The light beam from the index 8 illuminated by the light source 9 is reflected by the light splitting member 6, passes through the window 5 and the lens portion 1a around the nozzle 2 of the objective lens 1, and is projected onto the cornea C. When the cornea C is deformed by the compressed air and its curvature increases slightly, the light beam reflected by the cornea C passes through the lens portion 1a of the objective lens 1 again, passes through the window 5 and the light splitting member 6, and forms an image on the light receiving element 7. The light receiving element 7 is arranged so that.

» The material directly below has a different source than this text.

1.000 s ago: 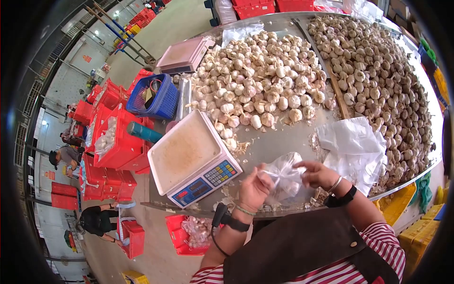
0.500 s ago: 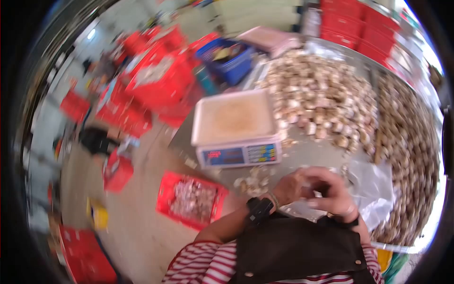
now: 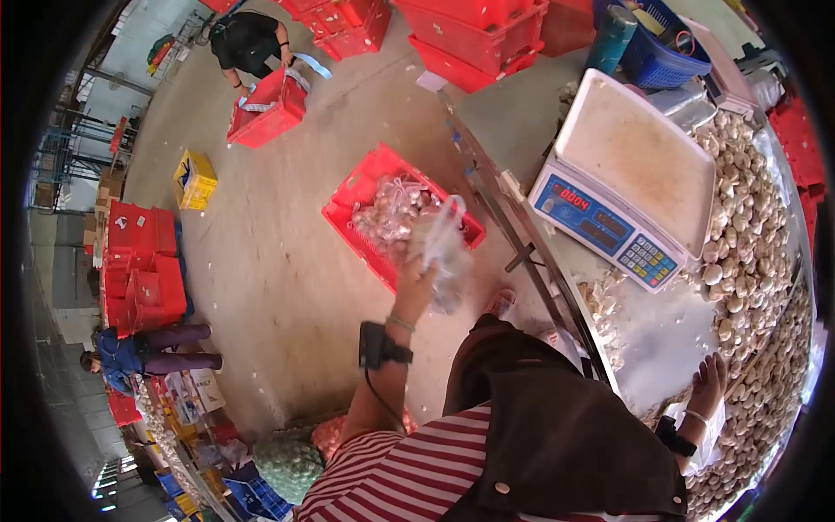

That is, before compressed air is blown, there is no co-projection relationship between the light receiving element 7 and the index 8, and the amount of light incident on the light receiving element 7 is small, but when the cornea C deforms and its curvature becomes slightly larger, the co-projection relationship is established. is established so that the amount of light incident on the light receiving element 7 is maximized, so that the intraocular pressure can be measured based on the air pressure of the compressed air at that time. Regarding this co-projection relationship, since the normal radius of curvature of the cornea C is about 7 to 8 mm, if R is set to about 10 mm, the point at which the cornea C starts to deform can be detected by, for example, a change point detection circuit equipped with a differential circuit. 10, and based on the output thereof, an intraocular pressure measuring circuit 11 enables accurate intraocular pressure measurement from the pressure of the compressed air at that time.

Generally, when compressed air is sprayed, the pressure on the cornea C increases, and when the pressure on the outside of the cornea C becomes higher than the pressure on the inside, the cornea C begins to deform.
If we can determine the point at which this deformation begins, we will be able to measure intraocular pressure more accurately.

In the embodiment shown in FIG. 1, a case has been described in which the image of the index 8 is projected onto the cornea C, but it goes without saying that an image of the light source 9 may be projected instead of the index 8. Further, in the embodiment, the light receiving element 7 and the index 8 are not conjugated with respect to the light splitting member 6, but there is no problem even if they are conjugated. Furthermore, the luminous flux is
An optical system that emits light obliquely to the cornea without passing through the cornea.
A light receiving optical system may be arranged.

[Effects of the Invention] As explained above, the tonometer according to the present invention can measure intraocular pressure more accurately than before because the tonometer can measure the point at which the cornea undergoes a predetermined deformation before applanation. I can do it. It also becomes possible to weaken the spraying pressure required for intraocular pressure measurement.

[Brief explanation of the drawing]

The drawings show an embodiment of the tonometer according to the present invention, and FIG. 1 is an optical layout diagram thereof. 1 is an objective lens, 1a is a lens part, 2 is a nozzle, 3 is a cylinder, 4 is a piston, 5 is a window, 6
1 is a light splitting member, 7 is a light receiving element, 8 is an index, 9 is a light source, 10 is a change point detection circuit, and 11 is an intraocular pressure measurement circuit.

Claims (1)

[Scope of Claims] 1. Compressed air is blown onto the cornea of the eye to be examined from a nozzle to deform the cornea, the deformation is optically detected, a predetermined parameter related to the intraocular pressure of the eye to be examined is detected, and the deformation is performed. In the tonometer that calculates the intraocular pressure based on the detection of the cornea and the detection of the predetermined parameter, the cornea is detected in a predetermined deformed state before applanation, and based on the detection result of the predetermined parameter at the time of the predetermined deformation. A tonometer that measures intraocular pressure. 2. The tonometer according to claim 1, wherein the predetermined parameter is the pressure of compressed air.